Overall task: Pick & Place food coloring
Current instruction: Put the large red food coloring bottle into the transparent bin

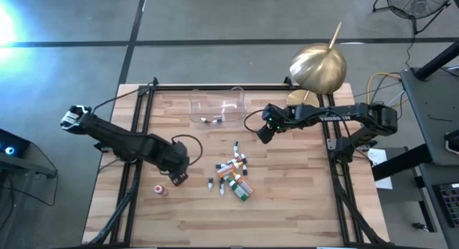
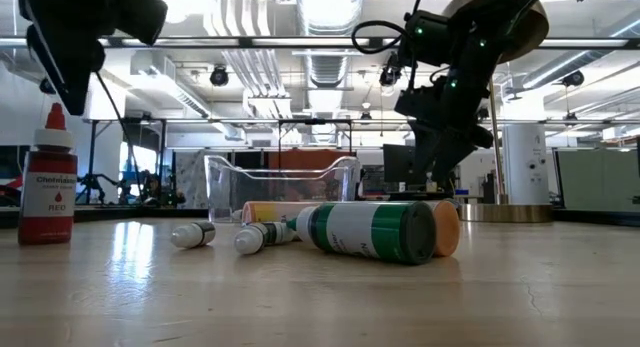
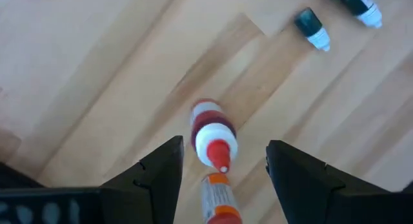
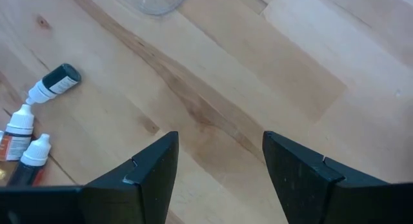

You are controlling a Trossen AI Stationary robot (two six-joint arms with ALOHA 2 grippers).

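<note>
Red bottle is seen standing upright on the wood, directly below the left gripper, whose fingers are spread wide with nothing held. In the left wrist view the red cap sits between the two fingers, slightly nearer one of them; what looks like a second orange-capped bottle lies just under the wrist, though this is poorly resolved. The bottle's long axis is vertical, so a straight descent would be judged enough. It stands alone near the table's front left, well apart from the main pile at centre, with open wood all round. The clear tray sits at the far edge, beyond the pile. The right gripper hovers between tray and pile, fingers also wide and empty, nearer the pile than the left arm is.
</note>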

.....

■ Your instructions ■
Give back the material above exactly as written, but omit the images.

■ Written answer ■
Overall task: Pick & Place food coloring
Current instruction: Put the large red food coloring bottle into the transparent bin


You are controlling a Trossen AI Stationary robot (two six-joint arms with ALOHA 2 grippers).

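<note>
Red bottle is seen standing upright on the wood, directly below the left gripper, whose fingers are spread wide with nothing held. In the left wrist view the red cap sits between the two fingers, slightly nearer one of them; what looks like a second orange-capped bottle lies just under the wrist, though this is poorly resolved. The bottle's long axis is vertical, so a straight descent would be judged enough. It stands alone near the table's front left, well apart from the main pile at centre, with open wood all round. The clear tray sits at the far edge, beyond the pile. The right gripper hovers between tray and pile, fingers also wide and empty, nearer the pile than the left arm is.
</note>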

The output is finished.